Cuba was first visited by Europeans when Christopher Columbus landed on the island for the first time on October 28, 1492. Diego Velázquez de Cuéllar led the Spanish conquest of the island.

Spanish Colonial Cuba

The Spanish settlers established sugar cane and tobacco as Cuba's primary products. As the native Indian population became mestizied and educated, field labor became shore. Slaves were imported from Native Florida and Bahama natives, and as that population became mixed as well, field labor was harder to acquire. African slaves were imported to work the plantations in order to replace the field labor. Slavery became especially important when Cuba's sugar plantations became important world producers. By the end of the 1800 century Slavery was abolished.

Cuba's Struggle for Independence

Cuba was the last major Spanish colony to gain independence, following a 50-year struggle begun in 1850. Carlos Céspedes led the first major uprising, the Ten Years' War, which began on October 10, 1868 with the issuing of the Grito de Yara. Neither the Cuban rebels nor the Spanish government were able to defeat the other, and the war dragged on for ten years, hence its name. The 1878 peace ending the rebellion resulted in some reforms of the Spanish government in Cuba, including some elective institutions, and theoretically promised Cuban representation in the Spanish Cortes. This peace was acceptable to many of Cuba's elites, who had supported the rebellion but preferred reform to independence. Along with the other reforms, an emancipation law was passed in 1880 and fully implemented in 1886. Race relations improved and massive numbers of Spaniards immigrated to Cuba, even as Cuba became more economically linked to the United States than to Spain.

These reforms did not dampen the Cuban spirit for independence. José Martí, Cuba's national hero, began the final push for independence in 1895, the same year that he died in the Battle of Dos Ríos. In 1896 Major General José Braulio Alemán, with contributions from others, wrote the Cuban Constitution at La Yara. This Constitution, which stood unamended until 1940, was completely revised by Fidel Castro in the 1960s.
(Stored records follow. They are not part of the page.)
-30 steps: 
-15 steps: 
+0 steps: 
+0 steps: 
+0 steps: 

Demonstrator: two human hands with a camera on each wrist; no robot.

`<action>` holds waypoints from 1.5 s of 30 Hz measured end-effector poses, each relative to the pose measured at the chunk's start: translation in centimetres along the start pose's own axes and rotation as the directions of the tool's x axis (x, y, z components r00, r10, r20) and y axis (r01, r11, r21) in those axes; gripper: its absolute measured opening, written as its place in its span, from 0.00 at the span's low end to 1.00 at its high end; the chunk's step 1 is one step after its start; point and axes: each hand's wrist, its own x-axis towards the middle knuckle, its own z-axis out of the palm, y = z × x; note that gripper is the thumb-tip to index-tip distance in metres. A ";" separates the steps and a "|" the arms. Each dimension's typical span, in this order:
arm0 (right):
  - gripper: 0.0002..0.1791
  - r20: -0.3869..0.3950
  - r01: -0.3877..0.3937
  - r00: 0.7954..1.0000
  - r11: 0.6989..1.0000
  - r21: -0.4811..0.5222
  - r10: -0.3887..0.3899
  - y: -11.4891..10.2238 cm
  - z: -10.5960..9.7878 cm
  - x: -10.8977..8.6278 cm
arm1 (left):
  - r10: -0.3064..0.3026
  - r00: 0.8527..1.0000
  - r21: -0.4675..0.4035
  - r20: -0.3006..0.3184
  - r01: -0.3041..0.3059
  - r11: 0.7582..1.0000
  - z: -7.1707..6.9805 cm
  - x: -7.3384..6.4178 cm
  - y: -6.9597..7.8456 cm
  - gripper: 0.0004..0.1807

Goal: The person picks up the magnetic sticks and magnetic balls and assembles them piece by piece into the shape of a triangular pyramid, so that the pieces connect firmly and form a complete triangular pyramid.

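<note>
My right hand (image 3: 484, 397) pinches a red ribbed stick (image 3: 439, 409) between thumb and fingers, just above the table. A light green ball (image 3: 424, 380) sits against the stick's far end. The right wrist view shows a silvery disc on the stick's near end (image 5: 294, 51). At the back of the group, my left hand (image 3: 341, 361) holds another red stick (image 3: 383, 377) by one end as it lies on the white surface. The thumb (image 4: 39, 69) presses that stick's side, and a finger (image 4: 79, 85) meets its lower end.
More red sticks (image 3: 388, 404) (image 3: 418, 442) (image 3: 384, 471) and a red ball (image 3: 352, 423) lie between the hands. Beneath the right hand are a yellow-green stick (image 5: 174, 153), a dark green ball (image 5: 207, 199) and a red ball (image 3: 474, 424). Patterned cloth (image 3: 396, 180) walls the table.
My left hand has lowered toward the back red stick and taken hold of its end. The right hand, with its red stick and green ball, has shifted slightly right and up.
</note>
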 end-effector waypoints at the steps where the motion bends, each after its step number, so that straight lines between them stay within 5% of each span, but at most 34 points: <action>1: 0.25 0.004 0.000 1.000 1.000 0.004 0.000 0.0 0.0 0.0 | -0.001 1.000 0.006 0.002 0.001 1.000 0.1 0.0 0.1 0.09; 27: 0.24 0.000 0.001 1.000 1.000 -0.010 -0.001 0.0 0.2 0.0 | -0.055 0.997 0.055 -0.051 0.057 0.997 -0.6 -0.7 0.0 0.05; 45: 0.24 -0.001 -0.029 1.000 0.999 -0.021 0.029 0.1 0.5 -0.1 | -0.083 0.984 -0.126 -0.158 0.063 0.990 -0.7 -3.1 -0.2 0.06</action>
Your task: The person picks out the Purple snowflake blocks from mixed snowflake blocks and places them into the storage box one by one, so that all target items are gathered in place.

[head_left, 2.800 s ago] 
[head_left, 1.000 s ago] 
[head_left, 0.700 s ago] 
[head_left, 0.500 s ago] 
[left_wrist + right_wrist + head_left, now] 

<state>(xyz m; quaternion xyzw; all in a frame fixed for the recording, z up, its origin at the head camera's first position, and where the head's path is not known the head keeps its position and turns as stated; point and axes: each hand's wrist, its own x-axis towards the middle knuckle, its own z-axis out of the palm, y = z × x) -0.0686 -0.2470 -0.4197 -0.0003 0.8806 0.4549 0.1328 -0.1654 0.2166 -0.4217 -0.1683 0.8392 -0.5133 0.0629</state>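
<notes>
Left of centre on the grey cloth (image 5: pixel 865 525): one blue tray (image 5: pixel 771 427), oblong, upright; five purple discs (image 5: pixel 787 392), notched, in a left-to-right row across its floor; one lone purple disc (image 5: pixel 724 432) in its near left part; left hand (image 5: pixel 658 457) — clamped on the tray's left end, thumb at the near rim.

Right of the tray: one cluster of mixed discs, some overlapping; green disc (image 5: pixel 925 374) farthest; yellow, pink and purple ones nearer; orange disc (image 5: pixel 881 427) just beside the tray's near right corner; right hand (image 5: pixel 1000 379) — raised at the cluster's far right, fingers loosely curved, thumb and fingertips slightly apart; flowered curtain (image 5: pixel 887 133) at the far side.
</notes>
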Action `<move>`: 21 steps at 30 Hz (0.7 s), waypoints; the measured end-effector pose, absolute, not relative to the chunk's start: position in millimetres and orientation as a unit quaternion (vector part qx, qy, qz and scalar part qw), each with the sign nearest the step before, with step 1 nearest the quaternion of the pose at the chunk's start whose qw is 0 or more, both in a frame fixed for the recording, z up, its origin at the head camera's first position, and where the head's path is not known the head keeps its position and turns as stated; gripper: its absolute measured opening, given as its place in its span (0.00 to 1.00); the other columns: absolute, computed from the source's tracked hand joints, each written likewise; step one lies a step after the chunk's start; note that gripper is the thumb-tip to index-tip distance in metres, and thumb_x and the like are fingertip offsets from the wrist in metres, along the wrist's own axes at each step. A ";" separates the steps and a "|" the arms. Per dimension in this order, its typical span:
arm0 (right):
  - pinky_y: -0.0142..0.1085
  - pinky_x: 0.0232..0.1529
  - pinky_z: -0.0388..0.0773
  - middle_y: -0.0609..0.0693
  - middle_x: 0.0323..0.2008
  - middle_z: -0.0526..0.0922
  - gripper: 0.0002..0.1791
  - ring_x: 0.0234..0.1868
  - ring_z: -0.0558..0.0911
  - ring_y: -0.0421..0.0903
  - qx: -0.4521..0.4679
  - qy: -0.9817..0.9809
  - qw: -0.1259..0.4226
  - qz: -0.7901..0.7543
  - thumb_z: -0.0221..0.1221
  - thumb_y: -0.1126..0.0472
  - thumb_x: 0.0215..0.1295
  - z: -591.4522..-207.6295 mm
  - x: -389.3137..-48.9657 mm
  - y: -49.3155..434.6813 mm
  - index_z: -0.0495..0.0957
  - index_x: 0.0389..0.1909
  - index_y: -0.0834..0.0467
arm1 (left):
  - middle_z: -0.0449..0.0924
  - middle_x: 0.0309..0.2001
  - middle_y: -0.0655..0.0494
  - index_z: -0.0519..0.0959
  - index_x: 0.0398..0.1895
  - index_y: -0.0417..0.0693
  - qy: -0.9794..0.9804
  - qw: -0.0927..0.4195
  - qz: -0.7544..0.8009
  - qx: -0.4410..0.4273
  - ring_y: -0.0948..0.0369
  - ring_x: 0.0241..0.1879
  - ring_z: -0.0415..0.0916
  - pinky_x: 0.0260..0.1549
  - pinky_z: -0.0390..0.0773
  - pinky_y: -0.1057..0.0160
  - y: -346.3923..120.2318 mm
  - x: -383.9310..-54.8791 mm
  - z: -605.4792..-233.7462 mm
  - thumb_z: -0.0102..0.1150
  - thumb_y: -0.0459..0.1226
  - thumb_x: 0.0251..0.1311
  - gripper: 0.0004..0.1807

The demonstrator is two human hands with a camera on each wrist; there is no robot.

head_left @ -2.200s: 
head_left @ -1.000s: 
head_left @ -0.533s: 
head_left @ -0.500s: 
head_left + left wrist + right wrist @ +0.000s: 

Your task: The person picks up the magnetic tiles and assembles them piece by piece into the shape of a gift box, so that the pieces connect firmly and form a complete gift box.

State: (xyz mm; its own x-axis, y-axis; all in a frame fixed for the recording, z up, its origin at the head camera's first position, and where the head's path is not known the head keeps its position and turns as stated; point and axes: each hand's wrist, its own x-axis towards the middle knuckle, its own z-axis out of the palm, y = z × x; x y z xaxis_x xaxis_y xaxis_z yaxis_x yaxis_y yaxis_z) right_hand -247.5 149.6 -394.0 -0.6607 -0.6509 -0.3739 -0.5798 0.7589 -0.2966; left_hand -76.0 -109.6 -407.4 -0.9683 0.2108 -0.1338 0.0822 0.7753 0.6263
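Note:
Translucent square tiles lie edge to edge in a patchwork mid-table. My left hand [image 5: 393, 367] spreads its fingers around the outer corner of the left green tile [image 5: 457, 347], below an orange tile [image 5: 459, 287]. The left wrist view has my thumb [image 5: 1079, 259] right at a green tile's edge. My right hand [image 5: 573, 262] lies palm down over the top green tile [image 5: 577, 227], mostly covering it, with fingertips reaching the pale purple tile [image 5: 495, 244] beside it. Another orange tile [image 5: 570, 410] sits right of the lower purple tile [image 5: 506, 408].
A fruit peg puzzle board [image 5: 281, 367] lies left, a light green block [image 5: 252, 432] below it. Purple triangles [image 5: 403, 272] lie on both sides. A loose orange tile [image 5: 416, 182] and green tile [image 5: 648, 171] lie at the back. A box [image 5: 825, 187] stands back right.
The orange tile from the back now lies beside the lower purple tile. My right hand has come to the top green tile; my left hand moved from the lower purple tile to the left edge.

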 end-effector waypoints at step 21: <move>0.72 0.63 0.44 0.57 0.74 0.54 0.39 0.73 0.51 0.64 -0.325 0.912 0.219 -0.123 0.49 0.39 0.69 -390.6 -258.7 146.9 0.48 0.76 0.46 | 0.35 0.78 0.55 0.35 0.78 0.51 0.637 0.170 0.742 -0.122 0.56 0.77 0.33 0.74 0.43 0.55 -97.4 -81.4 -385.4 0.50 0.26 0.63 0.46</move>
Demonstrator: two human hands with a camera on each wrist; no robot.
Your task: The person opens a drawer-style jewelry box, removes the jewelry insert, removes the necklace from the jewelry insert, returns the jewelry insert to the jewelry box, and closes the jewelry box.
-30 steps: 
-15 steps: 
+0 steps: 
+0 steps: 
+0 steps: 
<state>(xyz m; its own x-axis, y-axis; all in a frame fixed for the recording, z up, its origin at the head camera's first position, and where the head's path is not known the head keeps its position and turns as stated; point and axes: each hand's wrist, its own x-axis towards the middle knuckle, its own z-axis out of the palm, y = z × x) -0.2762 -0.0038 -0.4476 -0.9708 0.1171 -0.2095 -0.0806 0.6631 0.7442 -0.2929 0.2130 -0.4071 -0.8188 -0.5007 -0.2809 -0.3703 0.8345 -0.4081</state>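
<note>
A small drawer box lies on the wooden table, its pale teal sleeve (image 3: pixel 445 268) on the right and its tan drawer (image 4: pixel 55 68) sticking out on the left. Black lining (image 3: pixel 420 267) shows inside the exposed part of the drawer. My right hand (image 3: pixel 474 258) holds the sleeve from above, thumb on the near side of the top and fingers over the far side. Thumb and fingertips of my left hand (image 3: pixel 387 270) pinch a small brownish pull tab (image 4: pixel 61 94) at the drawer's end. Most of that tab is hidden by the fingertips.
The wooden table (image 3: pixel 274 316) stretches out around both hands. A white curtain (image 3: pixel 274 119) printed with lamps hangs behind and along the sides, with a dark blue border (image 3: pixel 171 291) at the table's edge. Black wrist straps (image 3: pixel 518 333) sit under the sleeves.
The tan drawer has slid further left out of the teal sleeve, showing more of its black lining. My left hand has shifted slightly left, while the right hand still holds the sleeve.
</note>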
A significant feature of General Aleman's wording was that it gave women the right to vote, and re-affirmed the laws abolishing slavery that had been in effect in Cuba since 1886.

Before the USS Maine sank in Havana Harbor, came the much publicised letter to the Governor of Cuba from Enrique Dupuy de Lome, the Ambassador of Spain in the US. In the letter Dupuy characterized American President William McKinley as more or less an idiot and a pawn of others. The letter was stolen by a Cuban revolutionary and eventually made its way into the hands of an apparently sympathetic Randolph Hearst, whose hidden motives saw a Cuba entirely free of Spanish rule and opened for the economic profit of American business interests.

That same year, 1898, the USS Maine sank in Havana Harbor on February 15 due to an explosion of undetermined origin. Many years later the explosion was determined to be accidental, but at the time it was widely believed to have been the victim of a Spanish mine. This incident helped galvanize support in the United States to enter the conflict, in the Teller Amendment disclaiming any claims over Cuba and stating that its goal was an independent Cuba. (see: Spanish-American War) At the time of the US's entry, April 1898, the Cuban revolutionaries had already fought the Spanish government troops to another stalemate, holding control of the eastern half of the island to Spain's western half. However, Spain send Admiral Pascual Cervera with a large number of reinforcements to put down the rebellion. The US naval blockade and destruction of Cervera's ships and squadron ensured a swift end to the war.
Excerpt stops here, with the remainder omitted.